*INSTRUCTIONS FOR THE TASK*
Write out the entries exactly. None of the pictures should appear in the copy.

Stored items from a collection
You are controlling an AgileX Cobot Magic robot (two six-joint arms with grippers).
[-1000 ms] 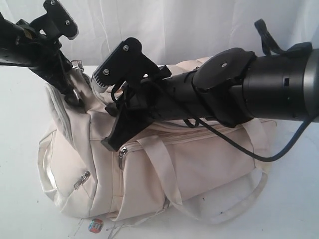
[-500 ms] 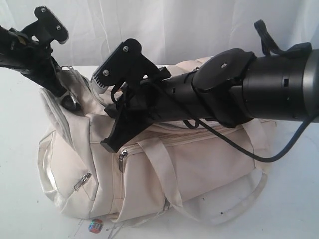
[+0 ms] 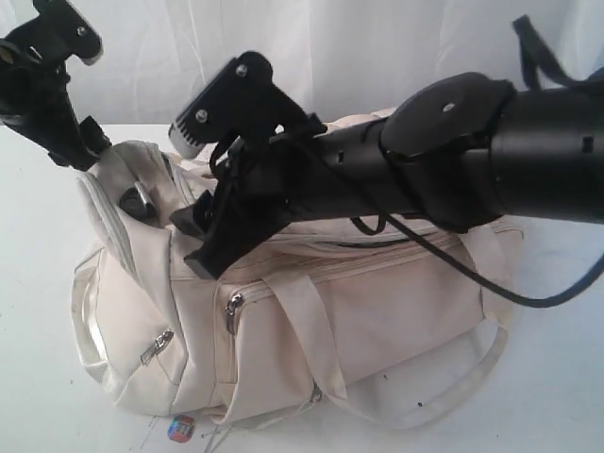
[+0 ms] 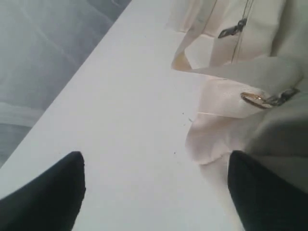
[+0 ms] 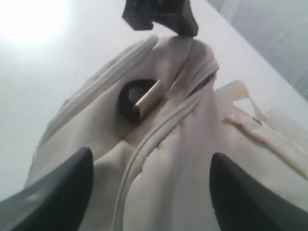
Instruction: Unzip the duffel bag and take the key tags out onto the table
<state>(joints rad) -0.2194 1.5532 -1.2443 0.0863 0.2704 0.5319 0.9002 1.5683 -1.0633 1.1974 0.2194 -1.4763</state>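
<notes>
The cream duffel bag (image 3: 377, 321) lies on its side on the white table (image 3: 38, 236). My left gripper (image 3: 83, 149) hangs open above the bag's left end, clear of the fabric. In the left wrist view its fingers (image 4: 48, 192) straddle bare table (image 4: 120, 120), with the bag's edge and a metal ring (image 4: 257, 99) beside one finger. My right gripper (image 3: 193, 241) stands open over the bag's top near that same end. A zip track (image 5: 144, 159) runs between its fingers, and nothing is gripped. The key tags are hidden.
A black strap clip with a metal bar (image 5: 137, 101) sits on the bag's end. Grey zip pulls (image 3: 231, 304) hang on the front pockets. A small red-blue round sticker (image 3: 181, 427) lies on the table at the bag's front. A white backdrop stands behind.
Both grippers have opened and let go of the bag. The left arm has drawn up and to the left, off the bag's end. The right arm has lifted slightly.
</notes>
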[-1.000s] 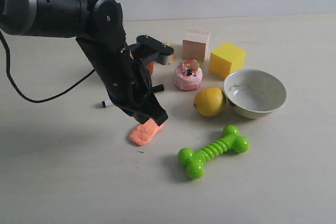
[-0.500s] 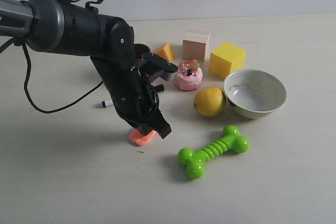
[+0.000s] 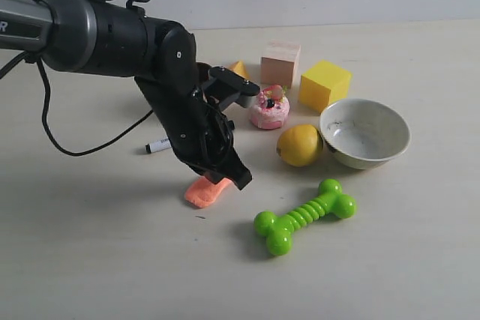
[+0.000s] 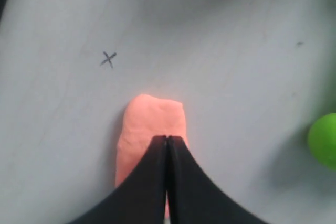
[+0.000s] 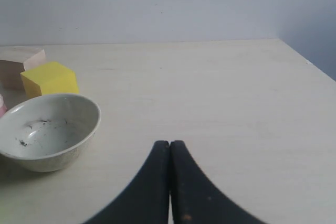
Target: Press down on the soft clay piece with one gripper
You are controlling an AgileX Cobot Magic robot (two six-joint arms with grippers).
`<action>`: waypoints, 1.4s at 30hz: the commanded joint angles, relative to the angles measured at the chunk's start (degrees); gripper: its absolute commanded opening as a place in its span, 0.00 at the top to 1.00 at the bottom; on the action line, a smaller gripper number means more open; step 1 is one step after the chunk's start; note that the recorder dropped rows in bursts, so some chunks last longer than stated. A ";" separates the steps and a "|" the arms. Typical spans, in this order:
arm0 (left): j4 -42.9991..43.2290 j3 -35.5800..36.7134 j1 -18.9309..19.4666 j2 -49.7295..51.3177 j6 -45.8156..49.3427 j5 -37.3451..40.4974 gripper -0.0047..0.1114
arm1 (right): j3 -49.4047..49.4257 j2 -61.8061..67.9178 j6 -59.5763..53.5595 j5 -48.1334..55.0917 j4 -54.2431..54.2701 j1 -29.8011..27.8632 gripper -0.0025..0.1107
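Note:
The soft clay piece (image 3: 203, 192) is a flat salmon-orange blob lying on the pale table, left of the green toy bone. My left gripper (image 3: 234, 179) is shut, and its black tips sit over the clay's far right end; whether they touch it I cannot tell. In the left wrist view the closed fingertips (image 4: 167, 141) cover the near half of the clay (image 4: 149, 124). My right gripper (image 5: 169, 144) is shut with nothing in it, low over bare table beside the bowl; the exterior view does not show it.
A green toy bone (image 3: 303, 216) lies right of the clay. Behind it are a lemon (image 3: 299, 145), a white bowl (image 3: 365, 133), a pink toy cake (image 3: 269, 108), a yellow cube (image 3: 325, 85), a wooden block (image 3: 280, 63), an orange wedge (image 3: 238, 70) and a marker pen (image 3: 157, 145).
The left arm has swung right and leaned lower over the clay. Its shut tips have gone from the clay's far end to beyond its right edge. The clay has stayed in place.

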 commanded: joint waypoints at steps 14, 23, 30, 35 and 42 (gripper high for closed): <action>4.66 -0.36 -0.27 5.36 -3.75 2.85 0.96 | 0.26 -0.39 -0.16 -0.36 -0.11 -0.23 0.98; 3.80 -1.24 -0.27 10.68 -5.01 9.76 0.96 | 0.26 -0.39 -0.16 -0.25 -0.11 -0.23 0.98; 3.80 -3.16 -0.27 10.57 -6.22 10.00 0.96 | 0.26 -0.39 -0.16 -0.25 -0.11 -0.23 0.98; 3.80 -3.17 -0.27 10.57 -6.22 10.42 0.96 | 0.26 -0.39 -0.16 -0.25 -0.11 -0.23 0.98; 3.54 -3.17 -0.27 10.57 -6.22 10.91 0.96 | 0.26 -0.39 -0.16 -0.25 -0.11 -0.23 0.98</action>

*EXERCISE SOLUTION*
You are controlling an AgileX Cobot Magic robot (two six-joint arms with grippers).
[-1000 ms] 
[-500 ms] 
[+0 ms] 
[+0 ms] 
[+0 ms] 
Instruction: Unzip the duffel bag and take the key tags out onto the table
<state>(joints rad) -0.2194 1.5532 -1.2443 0.0863 0.2704 0.5319 0.9002 1.5683 -1.0633 1.1974 0.2194 -1.4763</state>
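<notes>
The cream duffel bag (image 3: 377, 321) lies on its side on the white table (image 3: 38, 236). My left gripper (image 3: 83, 149) hangs open above the bag's left end, clear of the fabric. In the left wrist view its fingers (image 4: 48, 192) straddle bare table (image 4: 120, 120), with the bag's edge and a metal ring (image 4: 257, 99) beside one finger. My right gripper (image 3: 193, 241) stands open over the bag's top near that same end. A zip track (image 5: 144, 159) runs between its fingers, and nothing is gripped. The key tags are hidden.
A black strap clip with a metal bar (image 5: 137, 101) sits on the bag's end. Grey zip pulls (image 3: 231, 304) hang on the front pockets. A small red-blue round sticker (image 3: 181, 427) lies on the table at the bag's front. A white backdrop stands behind.
Both grippers have opened and let go of the bag. The left arm has drawn up and to the left, off the bag's end. The right arm has lifted slightly.
</notes>
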[-1.000s] 
[-0.500s] 
[+0.000s] 
[+0.000s] 
[+0.000s] 
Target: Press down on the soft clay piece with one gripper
You are controlling an AgileX Cobot Magic robot (two six-joint arms with grippers).
`<action>`: waypoints, 1.4s at 30hz: the commanded joint angles, relative to the angles measured at the chunk's start (degrees); gripper: its absolute commanded opening as a place in its span, 0.00 at the top to 1.00 at the bottom; on the action line, a smaller gripper number means more open; step 1 is one step after the chunk's start; note that the recorder dropped rows in bursts, so some chunks last longer than stated. A ";" separates the steps and a "|" the arms. Typical spans, in this order:
arm0 (left): j4 -42.9991..43.2290 j3 -35.5800..36.7134 j1 -18.9309..19.4666 j2 -49.7295..51.3177 j6 -45.8156..49.3427 j5 -37.3451..40.4974 gripper -0.0047..0.1114
arm1 (right): j3 -49.4047..49.4257 j2 -61.8061..67.9178 j6 -59.5763..53.5595 j5 -48.1334..55.0917 j4 -54.2431..54.2701 j1 -29.8011..27.8632 gripper -0.0025..0.1107
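Note:
The soft clay piece (image 3: 203, 192) is a flat salmon-orange blob lying on the pale table, left of the green toy bone. My left gripper (image 3: 234, 179) is shut, and its black tips sit over the clay's far right end; whether they touch it I cannot tell. In the left wrist view the closed fingertips (image 4: 167, 141) cover the near half of the clay (image 4: 149, 124). My right gripper (image 5: 169, 144) is shut with nothing in it, low over bare table beside the bowl; the exterior view does not show it.
A green toy bone (image 3: 303, 216) lies right of the clay. Behind it are a lemon (image 3: 299, 145), a white bowl (image 3: 365, 133), a pink toy cake (image 3: 269, 108), a yellow cube (image 3: 325, 85), a wooden block (image 3: 280, 63), an orange wedge (image 3: 238, 70) and a marker pen (image 3: 157, 145).
The left arm has swung right and leaned lower over the clay. Its shut tips have gone from the clay's far end to beyond its right edge. The clay has stayed in place.
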
 commanded: joint waypoints at steps 14, 23, 30, 35 and 42 (gripper high for closed): <action>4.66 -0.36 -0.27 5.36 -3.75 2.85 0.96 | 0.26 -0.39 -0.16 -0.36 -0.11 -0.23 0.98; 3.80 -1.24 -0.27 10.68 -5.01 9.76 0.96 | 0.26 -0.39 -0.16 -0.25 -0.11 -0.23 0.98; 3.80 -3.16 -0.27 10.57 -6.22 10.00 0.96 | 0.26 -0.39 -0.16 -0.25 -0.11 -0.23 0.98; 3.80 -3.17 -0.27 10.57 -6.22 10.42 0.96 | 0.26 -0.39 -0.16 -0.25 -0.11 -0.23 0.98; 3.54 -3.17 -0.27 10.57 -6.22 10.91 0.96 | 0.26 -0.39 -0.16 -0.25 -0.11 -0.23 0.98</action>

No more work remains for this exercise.